DIRECTIONS:
How many of the lines below have the word "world" in them? The answer is that number and nothing more.
··········
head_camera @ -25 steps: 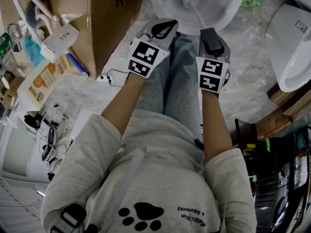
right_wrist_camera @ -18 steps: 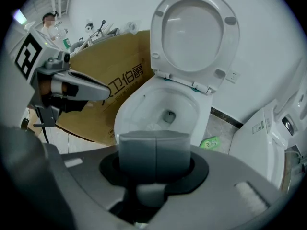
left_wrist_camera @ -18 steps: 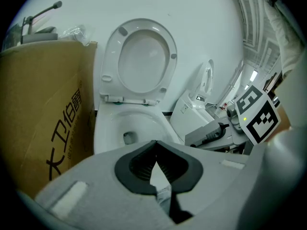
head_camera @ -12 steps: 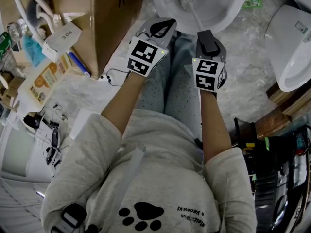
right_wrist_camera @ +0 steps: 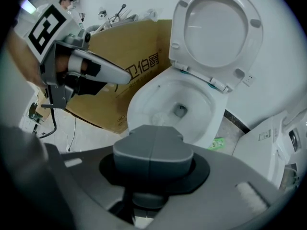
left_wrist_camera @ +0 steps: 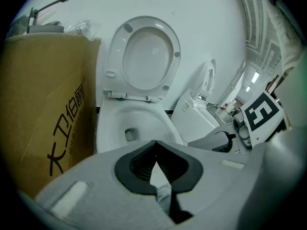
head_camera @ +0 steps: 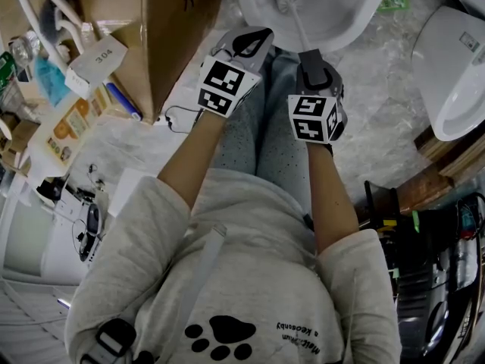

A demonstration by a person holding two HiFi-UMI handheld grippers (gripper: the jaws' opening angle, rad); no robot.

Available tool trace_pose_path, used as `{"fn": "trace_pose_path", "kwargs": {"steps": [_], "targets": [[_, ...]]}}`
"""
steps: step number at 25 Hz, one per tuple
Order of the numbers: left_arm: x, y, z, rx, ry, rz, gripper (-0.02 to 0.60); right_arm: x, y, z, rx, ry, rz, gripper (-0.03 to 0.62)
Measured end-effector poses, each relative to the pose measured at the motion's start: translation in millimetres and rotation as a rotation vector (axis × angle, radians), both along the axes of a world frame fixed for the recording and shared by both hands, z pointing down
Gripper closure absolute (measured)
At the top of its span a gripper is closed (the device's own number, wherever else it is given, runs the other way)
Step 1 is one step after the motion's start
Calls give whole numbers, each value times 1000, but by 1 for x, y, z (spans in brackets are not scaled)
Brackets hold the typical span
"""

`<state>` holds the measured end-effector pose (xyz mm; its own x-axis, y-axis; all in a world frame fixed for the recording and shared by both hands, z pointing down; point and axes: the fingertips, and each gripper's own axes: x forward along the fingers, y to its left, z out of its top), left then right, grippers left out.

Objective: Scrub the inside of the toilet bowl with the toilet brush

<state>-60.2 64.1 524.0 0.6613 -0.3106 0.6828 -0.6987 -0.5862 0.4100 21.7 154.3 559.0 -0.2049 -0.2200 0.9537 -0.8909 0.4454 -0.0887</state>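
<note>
In the head view, the right gripper (head_camera: 309, 54) has its jaws clamped on the handle of the toilet brush (head_camera: 295, 26). The handle runs straight out ahead of the jaws, and its bristle head lies inside the toilet bowl (head_camera: 356, 20). The left gripper (head_camera: 254, 41) is just beside the right one, on its left. Its jaws are closed tip to tip on nothing, short of the bowl's near rim. A cardboard box (head_camera: 170, 29) stands to the left of those jaws, and a second toilet (head_camera: 455, 74) sits well to the right of the right gripper's jaws. In the left gripper view, the dark pads meet at their tips with only a narrow empty gap behind them. The toilet bowl (left_wrist_camera: 111, 123) lies directly beyond the jaws with its raised seat (left_wrist_camera: 146, 56) above it. The cardboard box (left_wrist_camera: 43, 104) is to the left of the jaws, and the right gripper's marker cube (left_wrist_camera: 263, 116) is to their right. In the right gripper view, the two jaw blocks are pressed together along a centre seam, and they hide the handle. The toilet bowl (right_wrist_camera: 139, 103) opens just ahead of and above the jaws, with the pale brush head faintly visible against its near inner wall. The left gripper (right_wrist_camera: 125, 78) reaches in from the upper left of the jaws, in front of the cardboard box (right_wrist_camera: 144, 49). A small green packet (right_wrist_camera: 218, 143) lies on the floor to the right of the bowl.
</note>
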Motion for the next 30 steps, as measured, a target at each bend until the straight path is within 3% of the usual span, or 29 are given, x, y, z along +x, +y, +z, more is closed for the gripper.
{"fn": "trace_pose_path", "kwargs": {"steps": [30], "targets": [[-6,-16,7,-22,-24,17,578,-20,-47,-9,-1,-110,84,441]]}}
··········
SOLUTION FOR THIS TASK:
2